Banking from Your Terminal - A Look at PRONTO (July, 1985)
----------------------------------------------------------
By Orson Buggy

Electronic banking services via personal computer and modem are springing up as
various banks try to jump on the information age bandwagon. This month 2600
takes a look at one of the older and more varied services available in the New
York City area.

Chemical Bank's PRONTO provides a host of banking services all
available for dialing up with your personal computer and modem. After signing
on with your account you can make balance inquiries, transfer funds between
accounts, use the bank's computer to keep track of your checkbook and budget,
pay bills to selected merchants, and send electronic mail to other subscribers.
All this costs twelve bucks per month, and you get a checking account and cash
machine card thrown in, too.

Naturally, PRONTO includes numerous security features to make sure that only
those authorized to do so can play with the accounts. First of all, you can't
call up PRONTO with just any dumb terminal. You must be using their special
software. This means that you can t even subscribe unless your computer is one
of the popular series that they support (Apple II, Atari, Commodore 64, Compaq,
and IBM compatible). On top of that, there's your personal password that you
have to fork over each time you connect. This sounds good enough to keep the
average troublemaking hacker out of their hair, but is by no means bulletproof.
If someone eavesdropped on a PRONTO conversation he or she could easily pick up
the codes needed to get into that account, since they're probably the same ones
for each session (unless, of course, the eavesdroppee has changed the password
lately). Of course, this hypothetical intruder would need their own copy of
PRONTO software. But that would not be much of an impediment to many hackers.
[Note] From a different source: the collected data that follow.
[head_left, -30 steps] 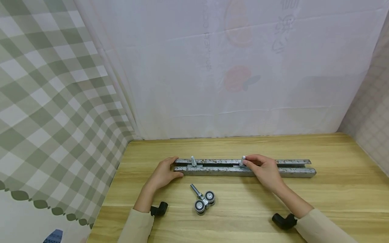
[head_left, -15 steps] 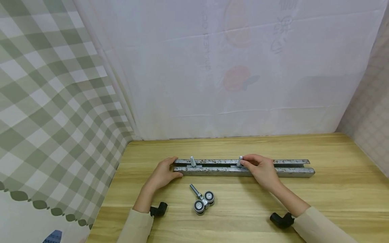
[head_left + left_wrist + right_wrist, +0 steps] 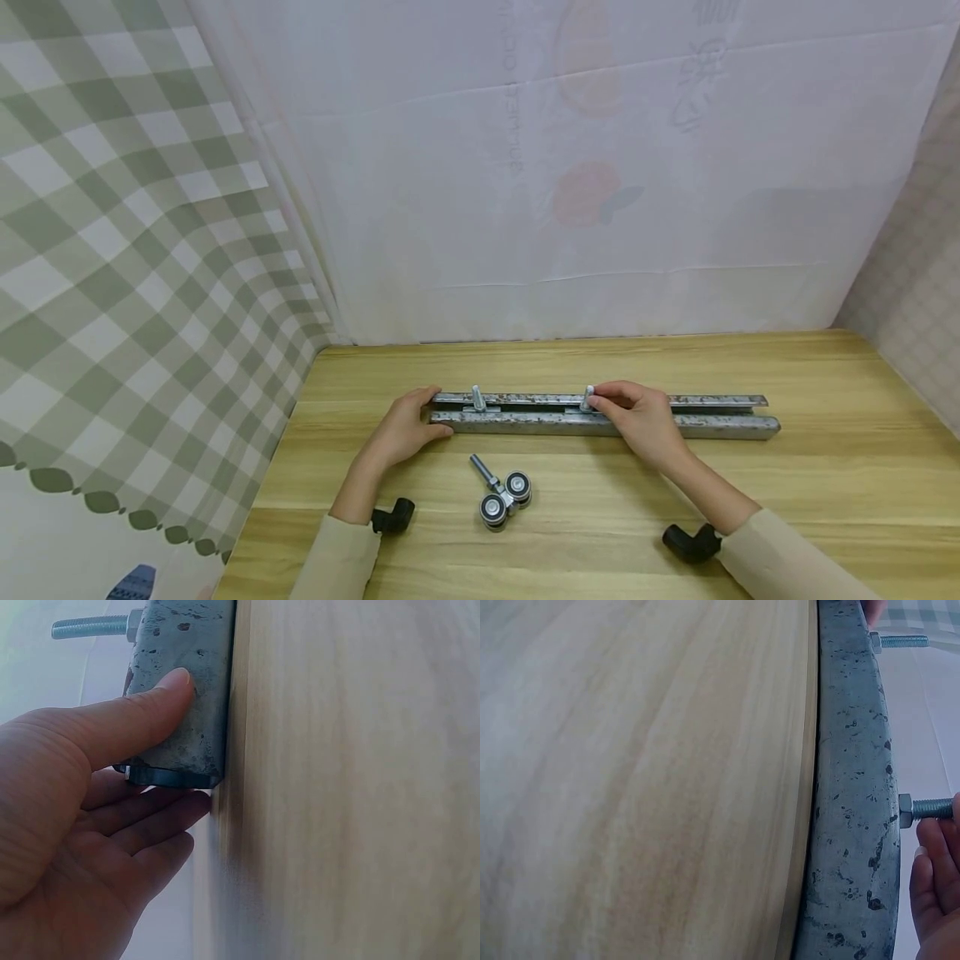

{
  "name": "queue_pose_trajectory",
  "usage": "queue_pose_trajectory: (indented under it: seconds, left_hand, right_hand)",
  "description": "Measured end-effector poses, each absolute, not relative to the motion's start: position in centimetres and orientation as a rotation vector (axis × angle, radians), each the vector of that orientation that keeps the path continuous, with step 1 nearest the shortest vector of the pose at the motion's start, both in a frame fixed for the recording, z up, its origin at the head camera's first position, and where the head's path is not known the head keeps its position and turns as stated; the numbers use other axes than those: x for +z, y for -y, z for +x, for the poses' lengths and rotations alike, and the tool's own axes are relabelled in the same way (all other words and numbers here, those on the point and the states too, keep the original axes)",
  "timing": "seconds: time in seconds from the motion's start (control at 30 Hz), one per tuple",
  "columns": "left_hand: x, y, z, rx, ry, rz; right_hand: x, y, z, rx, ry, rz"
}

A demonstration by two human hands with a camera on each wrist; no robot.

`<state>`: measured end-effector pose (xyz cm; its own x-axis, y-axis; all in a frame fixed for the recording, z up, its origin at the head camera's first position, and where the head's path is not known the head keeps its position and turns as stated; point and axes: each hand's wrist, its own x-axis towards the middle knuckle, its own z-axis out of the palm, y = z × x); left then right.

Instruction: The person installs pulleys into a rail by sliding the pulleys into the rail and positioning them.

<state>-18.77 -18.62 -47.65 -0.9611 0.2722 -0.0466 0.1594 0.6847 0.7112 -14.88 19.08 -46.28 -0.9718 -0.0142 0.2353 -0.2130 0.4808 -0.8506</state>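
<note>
A worn grey metal track with a slot along its top lies across the wooden table. My left hand grips its left end; in the left wrist view the thumb presses on the side wall. Two threaded bolts stand up out of the slot. The left bolt is close to my left hand, untouched. Around the upper part of the other bolt, my right hand pinches with thumb and fingers, a hex nut at the bolt's base. Whatever carries the bolts inside the track is mostly hidden.
A loose roller trolley with wheels and a threaded bolt lies on the table in front of the track. A white cloth hangs behind, and a green checked cloth hangs at the left. Black mounts sit at both wrists.
My right hand has slid the pinched bolt a short way left along the slot. The left hand, the left bolt and the loose trolley have stayed in place.
</note>
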Motion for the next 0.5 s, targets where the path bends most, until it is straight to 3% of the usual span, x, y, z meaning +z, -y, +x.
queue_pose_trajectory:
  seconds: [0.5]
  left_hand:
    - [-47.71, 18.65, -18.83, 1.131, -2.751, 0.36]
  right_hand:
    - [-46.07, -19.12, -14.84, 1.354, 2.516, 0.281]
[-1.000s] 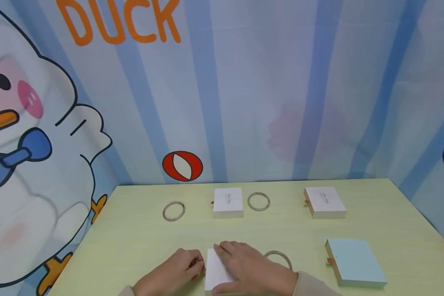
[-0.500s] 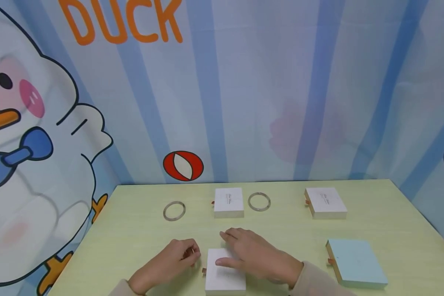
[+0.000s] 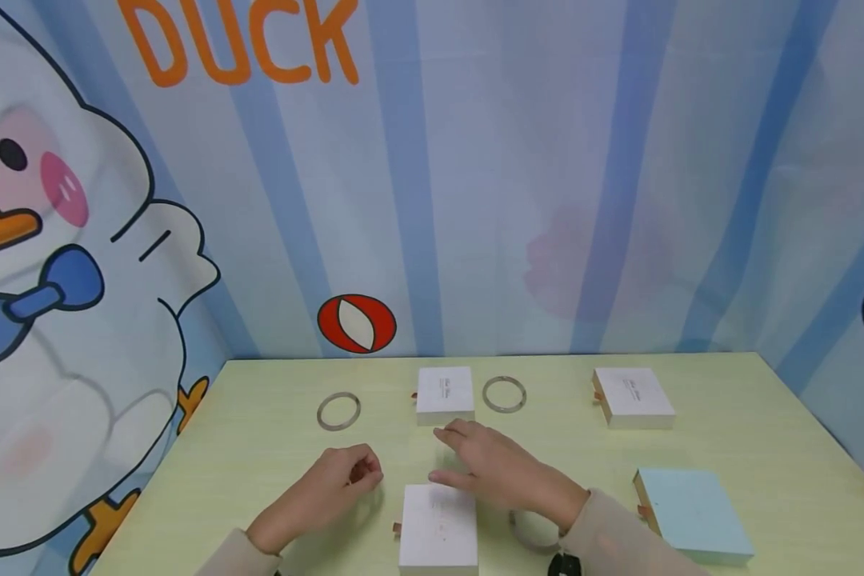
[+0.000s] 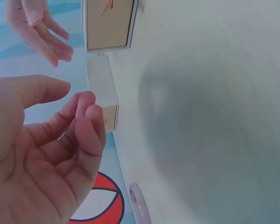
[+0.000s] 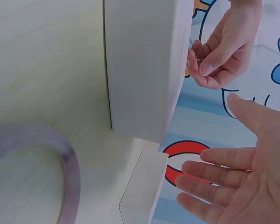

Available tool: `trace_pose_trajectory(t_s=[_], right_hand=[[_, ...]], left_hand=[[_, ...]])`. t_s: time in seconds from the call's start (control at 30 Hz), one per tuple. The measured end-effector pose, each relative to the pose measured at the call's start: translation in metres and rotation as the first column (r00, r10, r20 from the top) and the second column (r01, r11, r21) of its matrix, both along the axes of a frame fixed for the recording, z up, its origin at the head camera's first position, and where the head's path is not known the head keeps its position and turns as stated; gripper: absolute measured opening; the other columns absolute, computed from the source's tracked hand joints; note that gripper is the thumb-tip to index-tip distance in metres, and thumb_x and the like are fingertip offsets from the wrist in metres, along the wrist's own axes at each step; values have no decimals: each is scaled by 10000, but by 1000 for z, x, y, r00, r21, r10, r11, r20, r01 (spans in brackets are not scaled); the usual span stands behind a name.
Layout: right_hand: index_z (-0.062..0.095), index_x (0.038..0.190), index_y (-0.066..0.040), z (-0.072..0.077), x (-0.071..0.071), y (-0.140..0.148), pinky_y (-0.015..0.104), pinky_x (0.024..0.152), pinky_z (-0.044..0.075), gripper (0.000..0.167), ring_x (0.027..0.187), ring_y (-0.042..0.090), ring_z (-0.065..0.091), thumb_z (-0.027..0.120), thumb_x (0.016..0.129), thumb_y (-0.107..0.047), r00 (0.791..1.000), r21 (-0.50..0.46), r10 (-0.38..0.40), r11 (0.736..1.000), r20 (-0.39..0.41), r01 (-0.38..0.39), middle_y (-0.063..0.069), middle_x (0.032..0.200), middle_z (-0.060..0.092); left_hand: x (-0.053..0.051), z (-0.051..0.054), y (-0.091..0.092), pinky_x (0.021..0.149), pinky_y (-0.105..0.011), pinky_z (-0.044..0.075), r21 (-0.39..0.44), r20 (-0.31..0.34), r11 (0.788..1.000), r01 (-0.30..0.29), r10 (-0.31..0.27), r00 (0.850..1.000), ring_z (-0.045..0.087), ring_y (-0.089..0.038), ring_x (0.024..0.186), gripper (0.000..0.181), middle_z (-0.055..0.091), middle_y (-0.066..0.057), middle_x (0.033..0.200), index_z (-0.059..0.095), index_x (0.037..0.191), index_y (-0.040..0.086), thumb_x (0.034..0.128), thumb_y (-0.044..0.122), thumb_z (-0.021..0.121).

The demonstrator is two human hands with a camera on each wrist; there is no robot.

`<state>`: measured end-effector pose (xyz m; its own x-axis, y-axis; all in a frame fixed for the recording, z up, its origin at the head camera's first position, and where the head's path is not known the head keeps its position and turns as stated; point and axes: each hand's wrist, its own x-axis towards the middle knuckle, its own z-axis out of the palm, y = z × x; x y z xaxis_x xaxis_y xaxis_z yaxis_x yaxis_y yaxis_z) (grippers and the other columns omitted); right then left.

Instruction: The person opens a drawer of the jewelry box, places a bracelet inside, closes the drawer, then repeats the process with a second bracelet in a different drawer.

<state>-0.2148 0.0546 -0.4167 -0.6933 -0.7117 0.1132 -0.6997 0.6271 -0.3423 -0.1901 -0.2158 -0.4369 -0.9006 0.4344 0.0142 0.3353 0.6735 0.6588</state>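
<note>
Ahead of the right grip (image 3: 491, 464), which covers a bit of its near edge in the head view, the far white box (image 3: 444, 390) bears lettering too small to read. Between and nearer than both grips, print on the near white box (image 3: 439, 534) is equally unclear. Behind the right grip, the forearm (image 3: 560, 500) hides part of a near ring (image 3: 535, 549), the sleeve (image 3: 630, 538) covers a corner of the blue box (image 3: 694, 512), and a black item (image 3: 565, 566) is cropped. Past the left grip (image 3: 338, 482), a far-left ring (image 4: 139, 205) runs out of the left wrist view.

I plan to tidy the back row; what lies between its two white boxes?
One grey ring lies there, nearer the left box; the head view shows this.
</note>
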Motion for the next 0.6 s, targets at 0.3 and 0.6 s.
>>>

One bank officer, when presented with this argument, countered with, "But 
there's really nothing an intruder could do with your account even if they di
d manage to sign on to it somehow. They could get their jollies transferring
money between your accounts, but they can't take any out for themselves." PRONTO
allows you to pay bills, but only to a selected list of merchants. This has
over 300 companies on it, including other banks where you might want to make
loan or credit card payments, all of the area utilities, insurance companies,
several clubs, newspapers, and other kinds of businesses that bill you every
month. If there's someone you want to pay that's not on the list, you can ask
for them to be included. Chemical claims this is a big security advantage over
other banks' home services, since you can only send money to someone on their
pre-approved lists. Just in case the unthinkable should happen, the customer is
liable for the first $50 of a fraudulent electronic banking transaction, just
like in the credit card and cash machine services. Except in that case, the
customer may be liable for the first $500 (the maximum) if he or she fails to
notify the bank within two days of losing the bank card or access code.

Chemical also provides another service called PRONTO Business Banker. Like
PRONTO, it has slick promotional material telling the prospective manager how
he can get complete control over his company's accounts. The selling style is a
little different, but it appears to be basically the same service except with a
few minor changes for business customers.

The way the money actually gets transferred when you pay your bills is also
interesting - as of March when Chemical received a PRONTO request for a payment
somewhere, some clerk in New Jersey would actually write a check out, shove it
in an envelope, and mail it off. I don't know whether they've modernized this
at all, but they were planning to. Chemical also speaks of future expansions to
PRONTO, such as news, home shopping, and stock quotes.

In the bad old days, most bank transactions needed a human being's signature to
be processed. Electronic banking services replace the handwritten signature
with a digital identification. The security is fairly good when it comes to a
handheld bank card, suitable for sticking into cash machines wherever you go,
which otherwise stays in your pocket where no one else should have any access.
But the home banking services take this one step further - the latest
"signature" is merely a computer identification code, which, like a
common-carrier access code or credit card number, is only secure while no one
else knows about it.

Citibank's recognition of your digital signature is rather disappointing. Their
first level of security is the individual copy of the software they give you,
which has an embedded identification in it. The next one is the number printed
on your bank machine card that they give you (shades of the ATT calling card
blunders). The last one is the same "personal identification code" (PIC), a
four- to six-digit password, that is magnetically encoded on your banking card
and must be typed in whenever you use their cash machines. This puts a lot of
strain on the PIC, since its disclosure would compromise both your cash machine
and home banking accounts. Citibank warns you in their literature to inform
them immediately if, among other things, your banking software is "lost or
stolen." Either they don't think copying of that software is a threat, or they
have (ha ha) copy protected it.

By the way, one of the other home banking services is called EXCEL from Manu -
facturers Hanover (aka Manny Hanny). The only one of merit that I know of is
PRONTO, and then only because of the electronic mail included in the monthly
fee. You would have to be the kind of person who writes a lot of monthly checks
or has a difficult time making it out to the nearest cash machine in order to
benefit from those services.

[Citibank's bank-by-phone system is called DIRECT ACCESS. We tried out this one
using a simulation disk, which we ordered for free through an 800 number. The
people there were very happy to send us a demo-floppy for an IBM compatible.
This system has several other services including Dow Jones.]